▶ Exercise goal:
Copy each line from the records below in which the word "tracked" is found.

▶ Provided data:
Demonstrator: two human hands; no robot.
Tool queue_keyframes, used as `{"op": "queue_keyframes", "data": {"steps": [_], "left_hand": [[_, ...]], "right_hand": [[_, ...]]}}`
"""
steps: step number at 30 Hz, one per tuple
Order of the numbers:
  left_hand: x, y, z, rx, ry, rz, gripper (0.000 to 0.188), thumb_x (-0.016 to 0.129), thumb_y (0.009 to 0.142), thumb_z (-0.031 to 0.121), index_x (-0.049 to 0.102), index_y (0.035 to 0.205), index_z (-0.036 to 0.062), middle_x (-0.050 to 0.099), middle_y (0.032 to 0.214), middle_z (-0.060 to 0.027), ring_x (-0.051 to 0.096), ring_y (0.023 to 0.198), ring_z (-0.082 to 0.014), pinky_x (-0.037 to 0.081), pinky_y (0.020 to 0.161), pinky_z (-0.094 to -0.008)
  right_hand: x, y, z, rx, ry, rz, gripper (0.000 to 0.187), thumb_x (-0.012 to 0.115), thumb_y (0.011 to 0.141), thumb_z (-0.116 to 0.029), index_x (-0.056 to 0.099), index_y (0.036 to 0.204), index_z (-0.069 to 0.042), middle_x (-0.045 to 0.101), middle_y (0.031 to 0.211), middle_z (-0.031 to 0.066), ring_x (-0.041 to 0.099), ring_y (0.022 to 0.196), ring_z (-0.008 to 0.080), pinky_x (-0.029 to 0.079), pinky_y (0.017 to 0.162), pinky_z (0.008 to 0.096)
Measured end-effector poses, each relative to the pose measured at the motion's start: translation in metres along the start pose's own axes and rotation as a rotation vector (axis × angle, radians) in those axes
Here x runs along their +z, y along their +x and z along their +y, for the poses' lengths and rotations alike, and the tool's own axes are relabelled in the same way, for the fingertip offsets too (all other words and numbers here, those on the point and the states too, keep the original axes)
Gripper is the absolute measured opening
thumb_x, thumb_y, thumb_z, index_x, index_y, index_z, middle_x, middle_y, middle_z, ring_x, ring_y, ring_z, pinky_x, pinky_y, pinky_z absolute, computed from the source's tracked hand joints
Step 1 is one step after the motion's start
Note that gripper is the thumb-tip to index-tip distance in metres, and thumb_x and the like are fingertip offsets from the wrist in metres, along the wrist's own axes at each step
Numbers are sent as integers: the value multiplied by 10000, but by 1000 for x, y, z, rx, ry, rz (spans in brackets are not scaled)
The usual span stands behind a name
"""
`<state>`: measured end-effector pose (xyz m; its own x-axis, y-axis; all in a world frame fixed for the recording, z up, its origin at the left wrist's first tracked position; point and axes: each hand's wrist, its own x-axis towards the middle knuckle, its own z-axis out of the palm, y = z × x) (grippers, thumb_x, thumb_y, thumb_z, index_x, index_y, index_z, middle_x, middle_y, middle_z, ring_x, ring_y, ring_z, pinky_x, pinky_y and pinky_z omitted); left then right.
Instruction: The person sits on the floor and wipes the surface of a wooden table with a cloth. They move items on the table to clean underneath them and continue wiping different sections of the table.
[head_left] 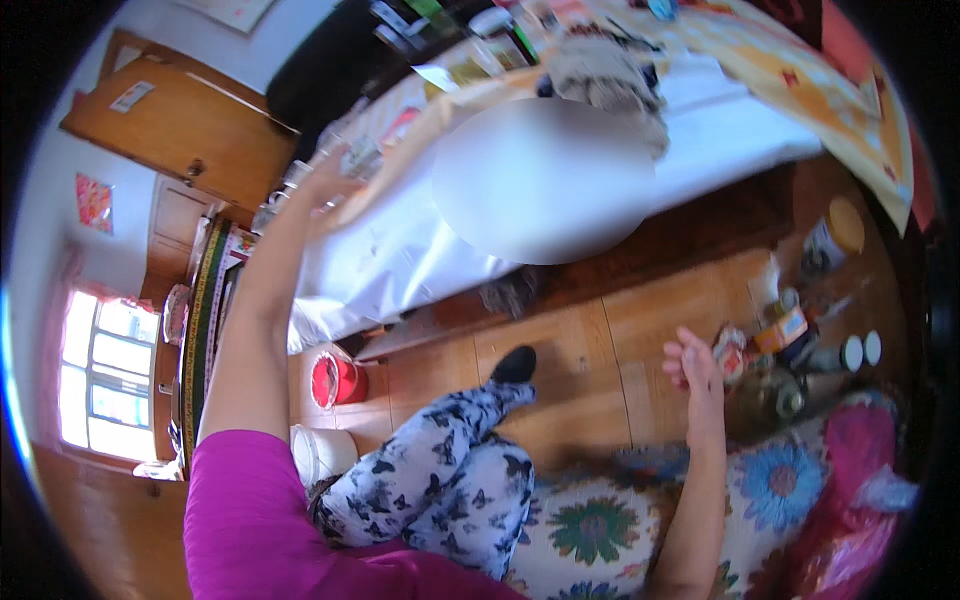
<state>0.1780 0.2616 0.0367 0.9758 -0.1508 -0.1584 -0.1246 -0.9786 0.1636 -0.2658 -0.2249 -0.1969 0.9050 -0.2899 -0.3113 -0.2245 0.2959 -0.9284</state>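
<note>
My left hand (332, 180) reaches to the left end of a long table covered with a white cloth (360, 275). Its thumb and fingers look apart, close to clear glass or plastic containers (365, 158); the hand is slightly smeared, and I see nothing held in it. On the other side, my right hand (696, 365) hangs over the wooden floor with loosely curled, parted fingers and nothing in them. Just right of it is a group of bottles and packets, among them an orange box (783, 330) and a large greenish bottle (775, 400).
A blurred pale oval hides the table's middle. Crumpled grey-brown cloth (600, 75) and jars (500, 40) lie behind it. A red bucket (340, 380) and a white bucket (322, 452) stand on the floor at left. A flowered seat cover (595, 530) and pink bags (860, 500) are at lower right.
</note>
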Motion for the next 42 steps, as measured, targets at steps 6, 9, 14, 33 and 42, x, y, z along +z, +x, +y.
{"op": "queue_keyframes", "data": {"steps": [6,9,14,33,42], "left_hand": [[14,-20,-19,206,227,369,886,817,841,257,346,1555,26,470,1504,-215,485,1350,-344,387,1147,-386],[13,-77,23,413,178,760,635,735,905,195,469,1455,20,516,1438,-198,531,1267,-343,440,1079,-389],[89,-201,106,1060,98,620,389,638,849,-28,592,1230,32,676,1118,-149,656,1013,-311,519,870,-404],[473,-38,75,118,190,143,577,667,892,412,570,1429,226,465,1525,-159,374,1440,-371,281,1189,-550],[447,67,106,469,12,32,435,672,927,351,641,1339,214,617,1344,-169,557,1282,-363,427,1089,-538]], "right_hand": [[-3,6,5,12,11,29,511,536,1050,-431,571,1421,-81,679,1214,51,593,954,73,437,807,216],[4,7,3,23,17,43,505,551,1047,-417,568,1419,-76,676,1240,65,594,961,76,436,824,220],[-1,9,8,21,64,63,470,591,1042,-352,571,1401,-50,671,1228,63,600,993,88,450,840,233],[0,10,19,23,-25,205,354,634,1019,-189,613,1330,-22,663,1097,32,588,983,97,473,897,257],[2,11,13,65,-57,226,351,638,1006,-168,613,1323,-19,656,1115,33,580,992,103,465,907,264]]}}
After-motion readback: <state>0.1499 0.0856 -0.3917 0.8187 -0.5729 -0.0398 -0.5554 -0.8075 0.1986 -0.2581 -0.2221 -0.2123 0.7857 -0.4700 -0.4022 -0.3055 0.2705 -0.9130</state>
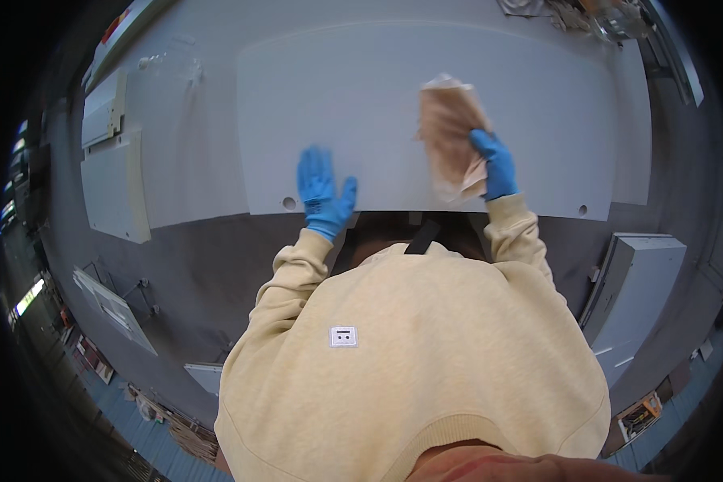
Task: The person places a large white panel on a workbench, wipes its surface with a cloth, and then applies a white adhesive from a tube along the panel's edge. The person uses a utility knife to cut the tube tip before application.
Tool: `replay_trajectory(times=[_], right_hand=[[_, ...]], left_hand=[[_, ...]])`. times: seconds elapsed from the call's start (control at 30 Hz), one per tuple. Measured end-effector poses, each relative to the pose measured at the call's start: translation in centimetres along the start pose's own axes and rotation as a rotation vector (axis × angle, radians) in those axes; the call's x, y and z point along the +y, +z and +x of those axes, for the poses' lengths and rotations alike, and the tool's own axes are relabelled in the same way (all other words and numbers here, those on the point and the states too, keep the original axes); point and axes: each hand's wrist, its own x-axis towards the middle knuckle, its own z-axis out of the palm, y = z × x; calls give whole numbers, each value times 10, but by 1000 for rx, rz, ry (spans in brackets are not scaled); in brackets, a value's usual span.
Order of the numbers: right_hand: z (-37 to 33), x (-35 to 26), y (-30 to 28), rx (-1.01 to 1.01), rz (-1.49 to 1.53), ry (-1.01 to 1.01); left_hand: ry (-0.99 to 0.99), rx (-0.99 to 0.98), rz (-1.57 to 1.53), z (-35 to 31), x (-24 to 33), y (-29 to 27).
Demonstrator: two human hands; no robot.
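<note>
A large, smooth pale-grey panel [337,88] lies flat in front of me, with a round hole near each of its two near corners. My left hand [323,197], in a blue glove, rests over its near edge close to the left hole. The fingers are stretched out, slightly blurred, and hold nothing. In the other blue glove, my right hand [499,166] grips the side of a brown, crumpled wiping cloth or sheet [451,132] with whitish, translucent edges. That piece lies over the panel to the right of the middle, and its exact material cannot be made out.
On the left, clear plastic film [177,68] lies near white board pieces [114,189]. A clear container [618,22] and crumpled material sit at the far right. Below on the right is a long grey box-like piece [639,281]; a white frame [114,309] leans at lower left.
</note>
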Motion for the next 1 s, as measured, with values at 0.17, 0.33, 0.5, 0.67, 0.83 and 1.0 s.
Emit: replay_trajectory(times=[0.17, 0.33, 0.5, 0.67, 0.83, 1.0], right_hand=[[88, -59, -63, 330, -336, -559], [175, -55, -75, 700, -905, -665], [107, 117, 101, -293, -1331, -1134], [-27, 226, 216, -1053, -1087, -111], [3, 229, 234, -627, -463, 291], [10, 195, 264, -171, -263, 188]], left_hand=[[-423, 87, 205, -93, -68, -35], [-641, 143, 122, -142, -77, -25], [-645, 237, 18, -120, -101, -31], [-682, 376, -96, -63, -175, -57], [-586, 464, -292, 36, -263, -86], [-294, 530, -442, 168, -328, -111]])
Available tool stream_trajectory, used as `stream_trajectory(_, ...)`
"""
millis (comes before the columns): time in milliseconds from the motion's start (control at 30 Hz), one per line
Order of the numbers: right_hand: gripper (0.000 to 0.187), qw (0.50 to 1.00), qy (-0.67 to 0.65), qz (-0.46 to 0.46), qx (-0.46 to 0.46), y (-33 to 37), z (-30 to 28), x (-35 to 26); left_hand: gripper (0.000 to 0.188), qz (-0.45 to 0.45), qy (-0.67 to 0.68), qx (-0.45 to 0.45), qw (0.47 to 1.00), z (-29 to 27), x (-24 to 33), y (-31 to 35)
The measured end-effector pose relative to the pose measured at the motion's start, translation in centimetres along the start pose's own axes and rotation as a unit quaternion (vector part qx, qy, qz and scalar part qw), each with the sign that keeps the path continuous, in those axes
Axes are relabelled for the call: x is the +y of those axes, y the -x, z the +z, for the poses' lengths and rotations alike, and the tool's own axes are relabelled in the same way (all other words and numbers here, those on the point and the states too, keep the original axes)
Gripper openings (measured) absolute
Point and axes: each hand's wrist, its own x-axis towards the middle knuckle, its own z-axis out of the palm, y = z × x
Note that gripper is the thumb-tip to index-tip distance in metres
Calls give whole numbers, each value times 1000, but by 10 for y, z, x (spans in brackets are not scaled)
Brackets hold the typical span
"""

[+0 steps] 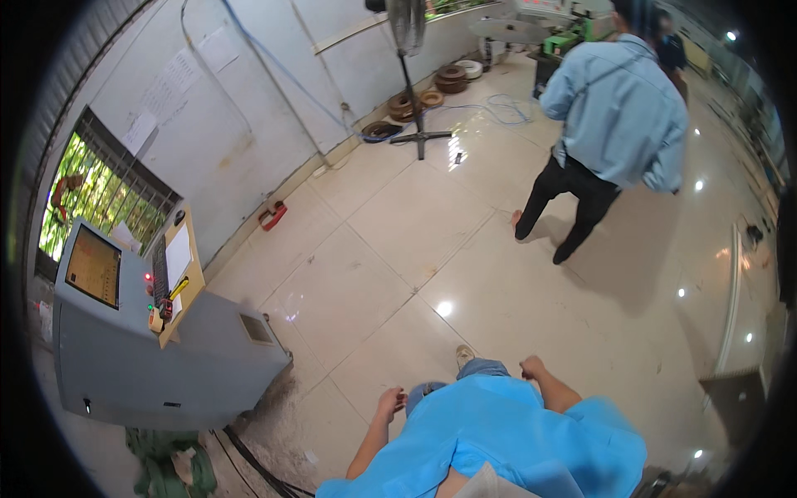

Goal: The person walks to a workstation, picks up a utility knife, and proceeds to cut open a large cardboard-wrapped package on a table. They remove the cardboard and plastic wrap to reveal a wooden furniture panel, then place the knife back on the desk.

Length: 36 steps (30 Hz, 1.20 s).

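Bare and loosely curled, my left hand [392, 402] hangs by my left thigh, its fingers a little apart and nothing seen in them. On the other side my right hand [532, 368] hangs out from my body, its fingers folded in, with no object showing. Neither hand touches a thing. I wear a bright blue top [498, 423], and one shoe [465, 356] shows on the tiled floor [374, 274] ahead of me. Nearest my left hand stands a grey machine cabinet [166, 365] with a screen [94, 266].
A wooden shelf [184, 286] on the cabinet carries a keyboard, papers and tape. A red tool [272, 216] lies by the wall. Ahead are a stand fan [409, 91], several coils [451, 79] and a green machine [564, 41]. Another person [614, 116] in light blue stands ahead right. Cables [249, 465] run beside the cabinet.
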Motion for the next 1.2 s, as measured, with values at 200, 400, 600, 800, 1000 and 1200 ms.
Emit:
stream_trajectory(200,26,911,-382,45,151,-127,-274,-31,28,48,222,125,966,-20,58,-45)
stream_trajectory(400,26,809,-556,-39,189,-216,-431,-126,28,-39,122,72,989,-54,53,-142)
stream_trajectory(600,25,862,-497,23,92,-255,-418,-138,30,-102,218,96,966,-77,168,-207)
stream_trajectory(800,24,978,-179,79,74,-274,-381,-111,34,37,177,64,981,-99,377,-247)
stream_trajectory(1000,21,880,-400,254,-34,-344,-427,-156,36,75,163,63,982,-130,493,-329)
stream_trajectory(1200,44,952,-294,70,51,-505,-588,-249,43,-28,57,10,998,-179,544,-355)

▶ Result for this task:
thumb_x, thumb_y, thumb_z, index_x, index_y, index_z, middle_x, middle_y, middle_z, ring_x, ring_y, ring_z, pinky_x, pinky_y, pinky_z absolute, computed from the source's tracked hand joints
`<state>`: measured end-effector pose (xyz m; its own x-axis, y-axis; all in a world frame fixed for the recording, z up, its origin at the left wrist's first tracked position; point and axes: each hand's wrist, its own x-axis towards the middle knuckle, its own z-axis out of the palm, y = z × x) (grippers, thumb_x, thumb_y, thumb_z, index_x, index_y, index_z, middle_x, middle_y, middle_z, ring_x, ring_y, ring_z, pinky_x, pinky_y and pinky_z omitted); left then right.

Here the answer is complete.